=== Problem requirements ===
From the data below, return only the lines from the one with "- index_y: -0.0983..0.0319" through the one with "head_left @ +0", exact and inclusive, with pictures left out.
######
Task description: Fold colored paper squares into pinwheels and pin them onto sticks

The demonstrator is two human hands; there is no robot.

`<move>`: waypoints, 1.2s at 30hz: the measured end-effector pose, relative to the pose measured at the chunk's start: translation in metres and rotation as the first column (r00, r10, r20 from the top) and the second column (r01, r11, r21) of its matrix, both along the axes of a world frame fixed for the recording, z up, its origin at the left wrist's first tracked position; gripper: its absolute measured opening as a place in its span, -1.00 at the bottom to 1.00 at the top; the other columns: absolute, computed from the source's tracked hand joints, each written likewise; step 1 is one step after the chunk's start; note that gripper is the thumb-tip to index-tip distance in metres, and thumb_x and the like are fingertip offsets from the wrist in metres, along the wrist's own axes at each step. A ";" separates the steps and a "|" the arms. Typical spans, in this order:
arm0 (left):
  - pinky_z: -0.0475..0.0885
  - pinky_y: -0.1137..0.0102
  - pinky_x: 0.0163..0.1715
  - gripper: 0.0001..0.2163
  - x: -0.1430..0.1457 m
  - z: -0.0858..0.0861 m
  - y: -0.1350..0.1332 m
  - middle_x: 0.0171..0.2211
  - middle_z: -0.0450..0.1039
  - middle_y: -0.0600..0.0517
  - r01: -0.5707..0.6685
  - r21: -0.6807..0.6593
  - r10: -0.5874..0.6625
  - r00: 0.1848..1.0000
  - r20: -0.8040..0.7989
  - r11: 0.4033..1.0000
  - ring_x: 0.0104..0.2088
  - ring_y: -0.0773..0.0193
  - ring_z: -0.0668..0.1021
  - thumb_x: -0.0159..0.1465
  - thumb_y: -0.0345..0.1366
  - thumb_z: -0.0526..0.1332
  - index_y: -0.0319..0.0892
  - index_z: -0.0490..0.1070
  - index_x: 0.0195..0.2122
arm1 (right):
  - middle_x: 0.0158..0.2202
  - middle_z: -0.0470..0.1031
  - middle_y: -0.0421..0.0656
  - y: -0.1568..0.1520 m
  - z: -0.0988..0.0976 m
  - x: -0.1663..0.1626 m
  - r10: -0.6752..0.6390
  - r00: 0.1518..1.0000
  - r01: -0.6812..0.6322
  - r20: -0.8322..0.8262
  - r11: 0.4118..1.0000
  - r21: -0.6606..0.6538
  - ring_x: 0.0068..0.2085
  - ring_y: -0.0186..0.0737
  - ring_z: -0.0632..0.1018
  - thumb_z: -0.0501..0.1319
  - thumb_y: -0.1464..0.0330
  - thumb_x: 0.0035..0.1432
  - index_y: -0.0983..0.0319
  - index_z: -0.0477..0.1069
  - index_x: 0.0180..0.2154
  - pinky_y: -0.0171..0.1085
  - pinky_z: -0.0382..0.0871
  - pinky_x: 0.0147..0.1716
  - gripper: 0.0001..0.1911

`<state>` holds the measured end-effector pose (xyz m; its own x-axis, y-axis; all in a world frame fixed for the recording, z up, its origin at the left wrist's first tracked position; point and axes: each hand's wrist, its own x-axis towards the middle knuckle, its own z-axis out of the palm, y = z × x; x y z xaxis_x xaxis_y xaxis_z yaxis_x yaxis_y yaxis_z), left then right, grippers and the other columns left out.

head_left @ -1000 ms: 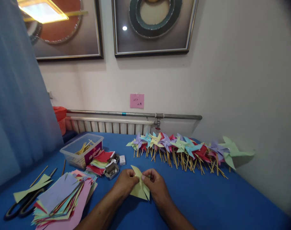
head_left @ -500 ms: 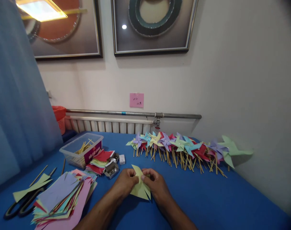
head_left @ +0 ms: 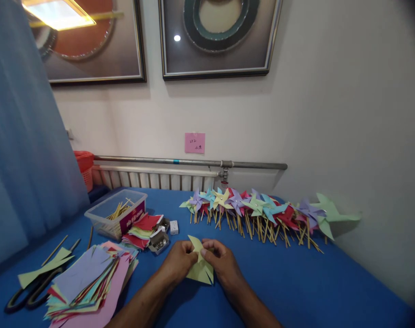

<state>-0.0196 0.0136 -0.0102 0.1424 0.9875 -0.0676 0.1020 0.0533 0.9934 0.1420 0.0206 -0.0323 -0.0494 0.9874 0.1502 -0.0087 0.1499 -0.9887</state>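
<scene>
Both of my hands meet over a pale yellow-green paper pinwheel point(head_left: 199, 271) lying on the blue table point(head_left: 296, 282). My left hand point(head_left: 178, 260) pinches the paper's centre from the left, fingers closed. From the right, my right hand point(head_left: 221, 262) pinches the same centre with curled fingers. One pointed flap sticks up between the hands and two more fan out below them. What lies under the fingertips is hidden.
A row of finished coloured pinwheels on sticks point(head_left: 258, 212) lies along the back. A clear tub of sticks point(head_left: 116, 213), small boxes point(head_left: 159, 242), a stack of coloured paper squares point(head_left: 91, 282) and scissors point(head_left: 29, 291) sit at the left. A blue curtain point(head_left: 23, 136) hangs far left.
The hands and paper have barely moved; the paper's lower flaps have shifted slightly between the fingers.
</scene>
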 end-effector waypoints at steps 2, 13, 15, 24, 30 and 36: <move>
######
=== Written solution ===
  - index_y: -0.0983..0.0319
  - index_z: -0.0477..0.1069
  - index_x: 0.0180..0.2154
  - pinky_y: -0.0171..0.1085
  - pinky_z: -0.0382..0.0871
  - pinky_x: 0.0147..0.1716
  - gripper: 0.0001..0.1911

`<state>` holds the measured end-effector pose (xyz m; its own x-axis, y-axis; all in a world frame fixed for the recording, z up, its origin at the left wrist's first tracked position; point and axes: each hand's wrist, its own x-axis towards the middle knuckle, its own z-axis out of the palm, y = z × x; x y z xaxis_x xaxis_y xaxis_z yaxis_x yaxis_y yaxis_z), left then right, grippers and the other columns left out.

head_left @ -1000 ms: 
head_left @ -500 ms: 
head_left @ +0 ms: 

The exercise is fully answered.